▸ **EXERCISE**:
Where the word "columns" shows up in the entries below, please copy the whole line.

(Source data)
------------

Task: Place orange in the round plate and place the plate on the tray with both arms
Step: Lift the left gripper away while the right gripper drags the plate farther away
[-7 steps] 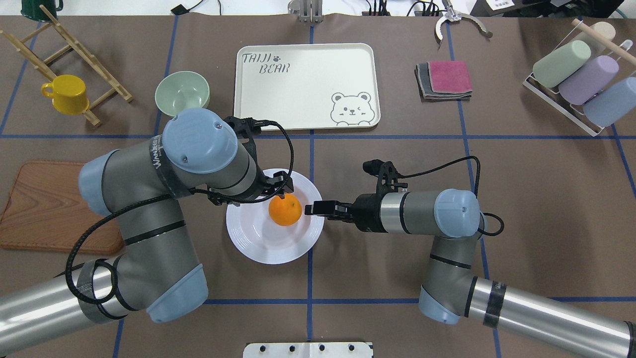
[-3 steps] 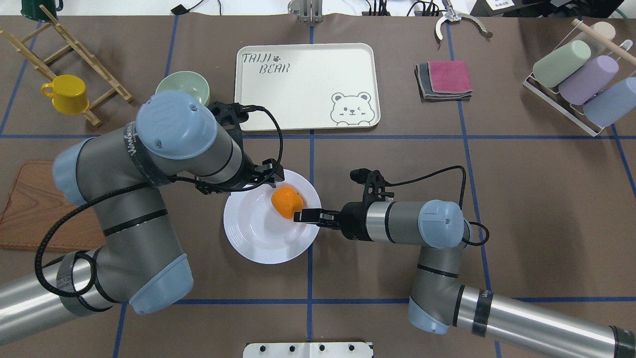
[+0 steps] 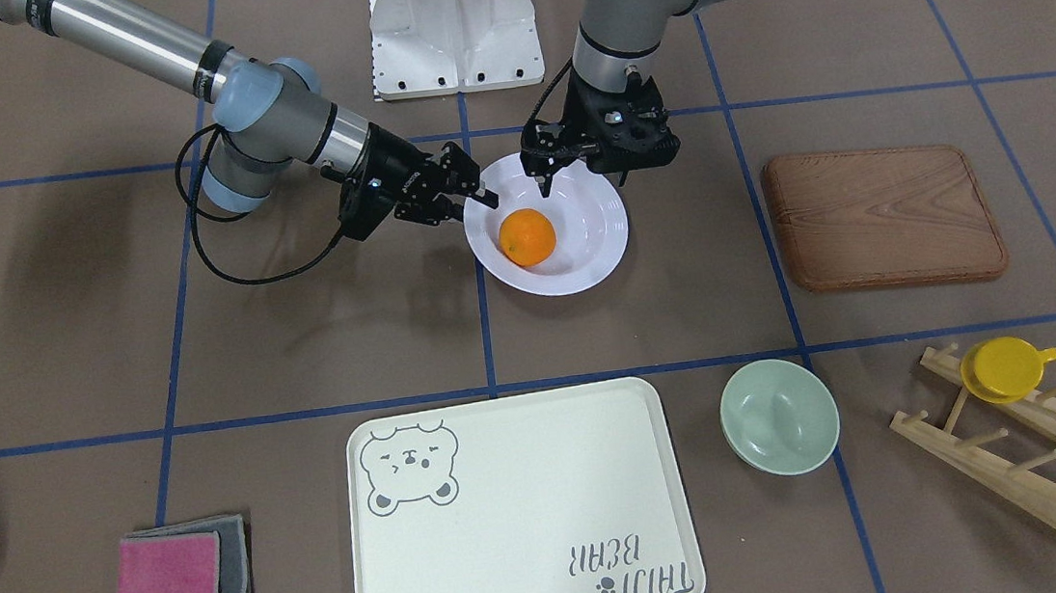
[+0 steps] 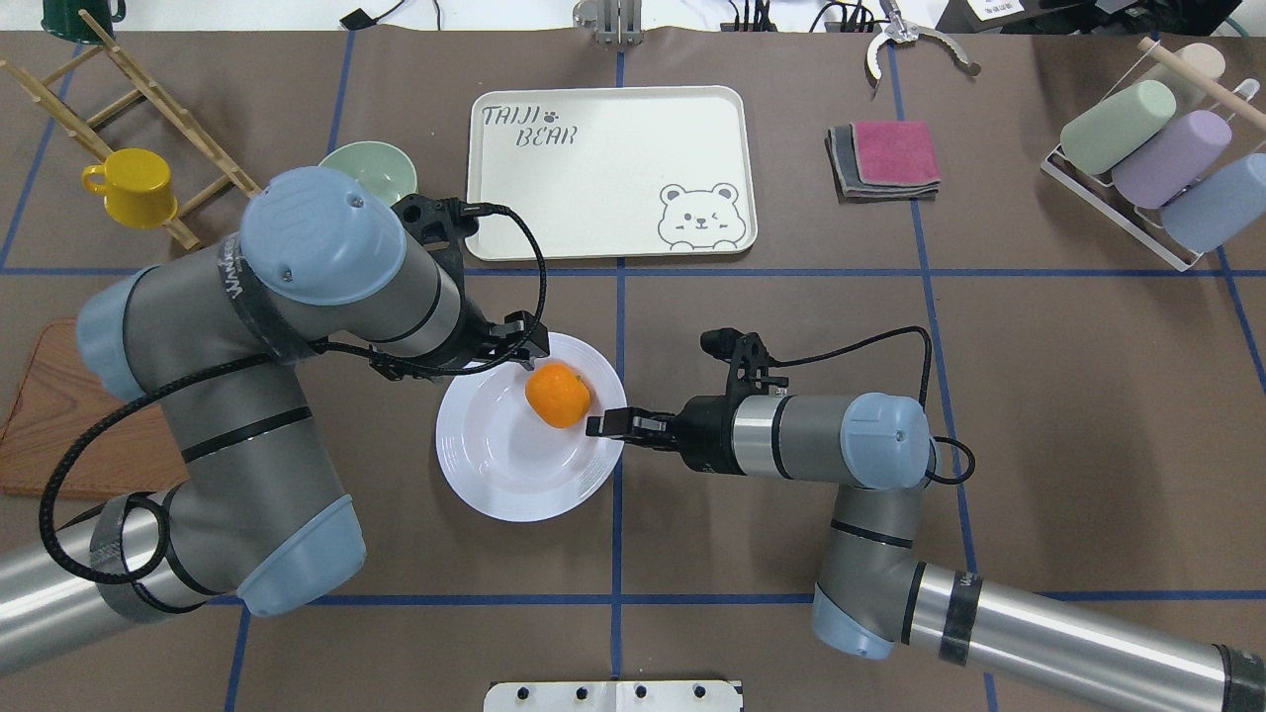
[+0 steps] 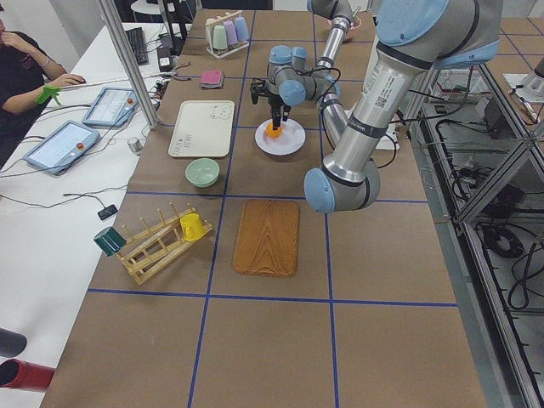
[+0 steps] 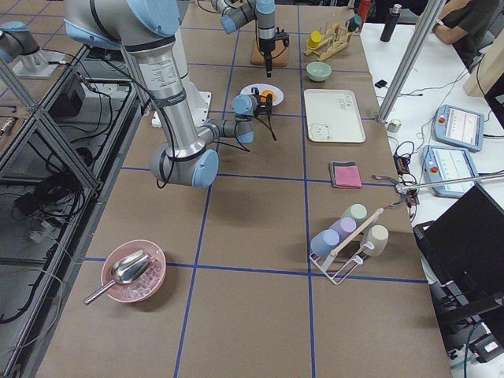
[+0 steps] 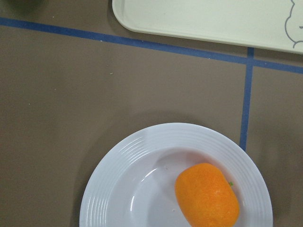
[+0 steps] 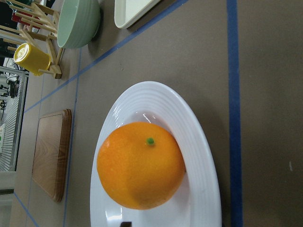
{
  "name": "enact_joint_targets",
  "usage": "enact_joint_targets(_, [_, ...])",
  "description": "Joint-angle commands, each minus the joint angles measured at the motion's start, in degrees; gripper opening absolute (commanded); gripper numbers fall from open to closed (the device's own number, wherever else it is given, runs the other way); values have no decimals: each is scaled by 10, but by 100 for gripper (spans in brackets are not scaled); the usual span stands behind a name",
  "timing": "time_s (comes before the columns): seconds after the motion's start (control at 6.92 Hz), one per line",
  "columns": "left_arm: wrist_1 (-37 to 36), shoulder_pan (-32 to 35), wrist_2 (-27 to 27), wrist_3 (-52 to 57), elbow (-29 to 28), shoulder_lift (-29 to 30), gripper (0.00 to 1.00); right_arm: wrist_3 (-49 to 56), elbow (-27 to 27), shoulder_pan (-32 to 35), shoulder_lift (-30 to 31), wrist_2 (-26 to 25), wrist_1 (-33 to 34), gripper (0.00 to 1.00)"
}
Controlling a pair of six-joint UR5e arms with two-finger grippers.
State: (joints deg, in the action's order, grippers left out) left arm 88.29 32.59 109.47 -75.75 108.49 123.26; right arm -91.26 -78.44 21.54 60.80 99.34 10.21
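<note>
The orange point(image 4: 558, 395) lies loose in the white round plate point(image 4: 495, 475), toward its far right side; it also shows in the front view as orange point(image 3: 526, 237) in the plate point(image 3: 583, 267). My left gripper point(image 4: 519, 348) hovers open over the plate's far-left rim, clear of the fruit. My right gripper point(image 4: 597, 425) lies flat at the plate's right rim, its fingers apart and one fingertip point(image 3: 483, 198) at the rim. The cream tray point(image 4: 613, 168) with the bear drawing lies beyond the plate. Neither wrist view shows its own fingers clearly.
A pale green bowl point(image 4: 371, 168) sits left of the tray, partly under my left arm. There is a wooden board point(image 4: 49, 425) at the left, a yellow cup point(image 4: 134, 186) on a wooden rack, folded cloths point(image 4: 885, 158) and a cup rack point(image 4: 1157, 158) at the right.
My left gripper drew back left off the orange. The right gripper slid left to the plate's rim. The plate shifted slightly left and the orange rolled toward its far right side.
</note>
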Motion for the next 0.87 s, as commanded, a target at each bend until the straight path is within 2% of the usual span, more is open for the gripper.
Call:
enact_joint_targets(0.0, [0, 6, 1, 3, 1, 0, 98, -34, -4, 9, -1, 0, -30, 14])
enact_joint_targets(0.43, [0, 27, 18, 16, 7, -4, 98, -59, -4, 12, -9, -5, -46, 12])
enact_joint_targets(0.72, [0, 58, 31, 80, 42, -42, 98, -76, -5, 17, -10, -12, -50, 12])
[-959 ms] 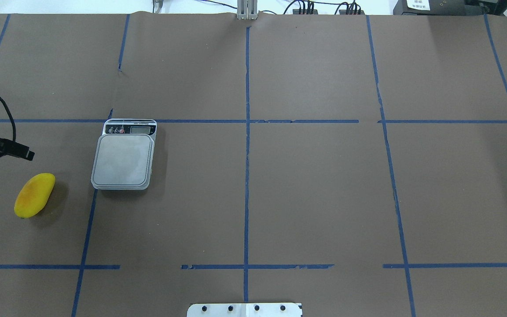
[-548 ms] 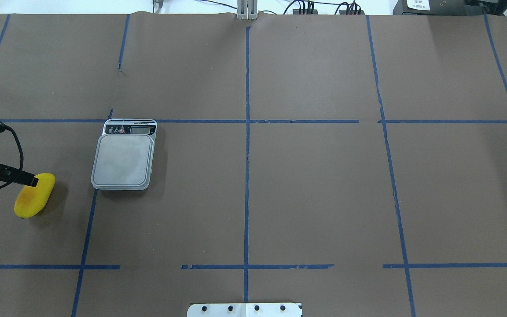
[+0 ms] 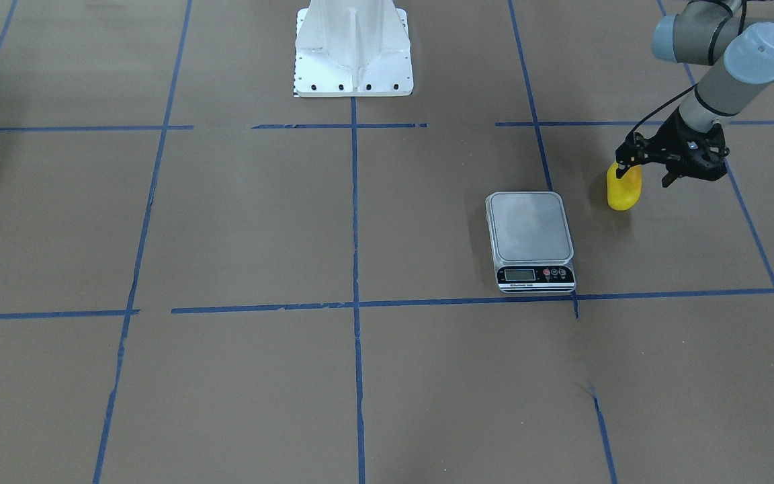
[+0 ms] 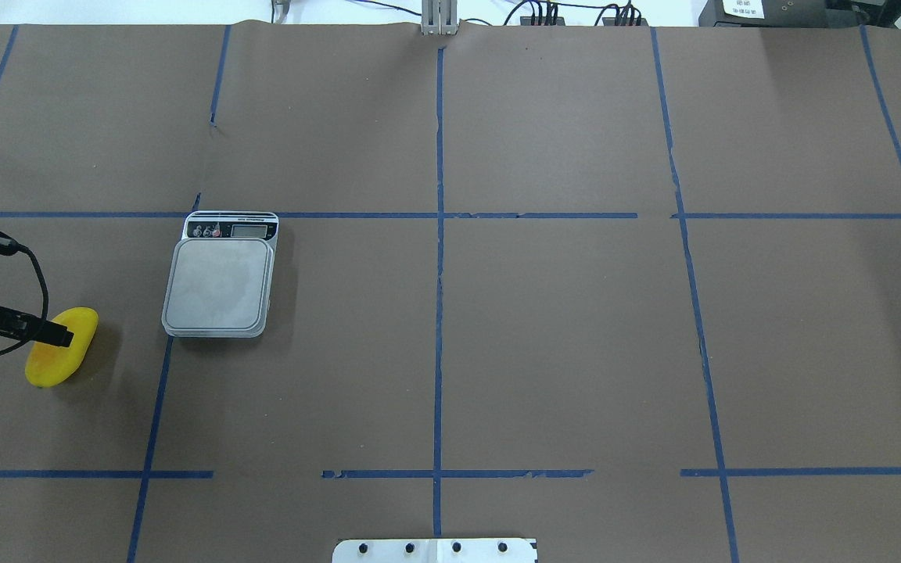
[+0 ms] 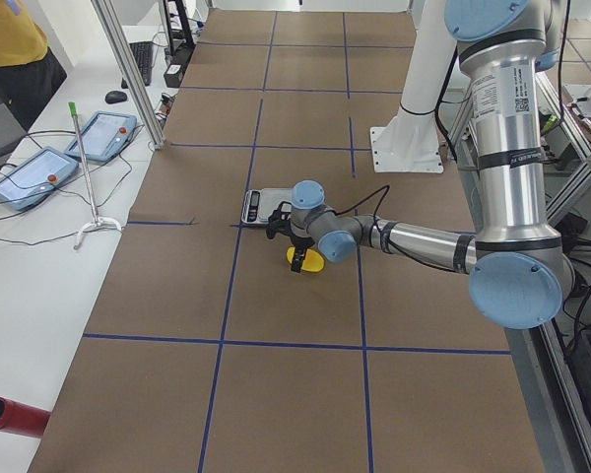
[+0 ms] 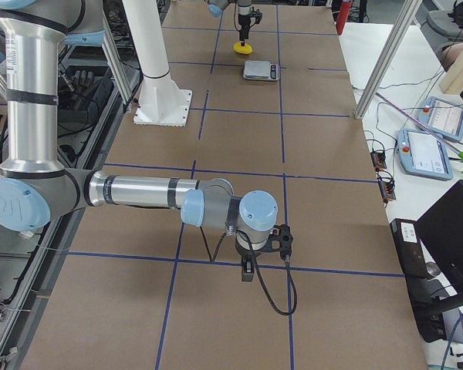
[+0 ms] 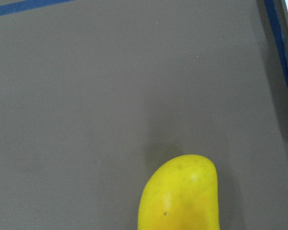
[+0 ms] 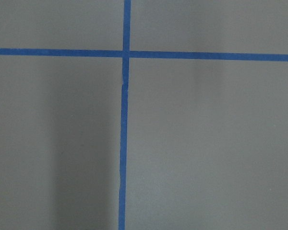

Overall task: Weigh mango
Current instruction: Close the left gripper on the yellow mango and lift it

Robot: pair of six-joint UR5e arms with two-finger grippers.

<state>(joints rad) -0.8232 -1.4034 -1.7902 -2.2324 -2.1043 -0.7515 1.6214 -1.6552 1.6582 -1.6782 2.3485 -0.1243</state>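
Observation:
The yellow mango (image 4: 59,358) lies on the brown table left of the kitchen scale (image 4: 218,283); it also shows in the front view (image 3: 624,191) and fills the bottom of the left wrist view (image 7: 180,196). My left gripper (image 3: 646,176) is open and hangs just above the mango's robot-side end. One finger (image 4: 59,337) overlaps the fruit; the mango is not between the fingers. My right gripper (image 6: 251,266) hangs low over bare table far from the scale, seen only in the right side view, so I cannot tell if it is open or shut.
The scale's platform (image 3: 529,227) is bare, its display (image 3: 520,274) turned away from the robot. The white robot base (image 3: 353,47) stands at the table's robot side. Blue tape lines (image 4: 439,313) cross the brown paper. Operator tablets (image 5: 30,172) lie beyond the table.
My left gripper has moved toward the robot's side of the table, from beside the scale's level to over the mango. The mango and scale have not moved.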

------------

▸ **ANSWER BOX**:
  "timing": "time_s (comes before the columns): seconds after the motion's start (control at 6.92 Hz), one per line",
  "columns": "left_arm: wrist_1 (-37 to 36), shoulder_pan (-32 to 35), wrist_2 (-27 to 27), wrist_3 (-52 to 57), elbow (-29 to 28), shoulder_lift (-29 to 30), gripper (0.00 to 1.00); right_arm: wrist_3 (-49 to 56), elbow (-27 to 27), shoulder_pan (-32 to 35), shoulder_lift (-30 to 31), wrist_2 (-26 to 25), wrist_1 (-33 to 34), gripper (0.00 to 1.00)"

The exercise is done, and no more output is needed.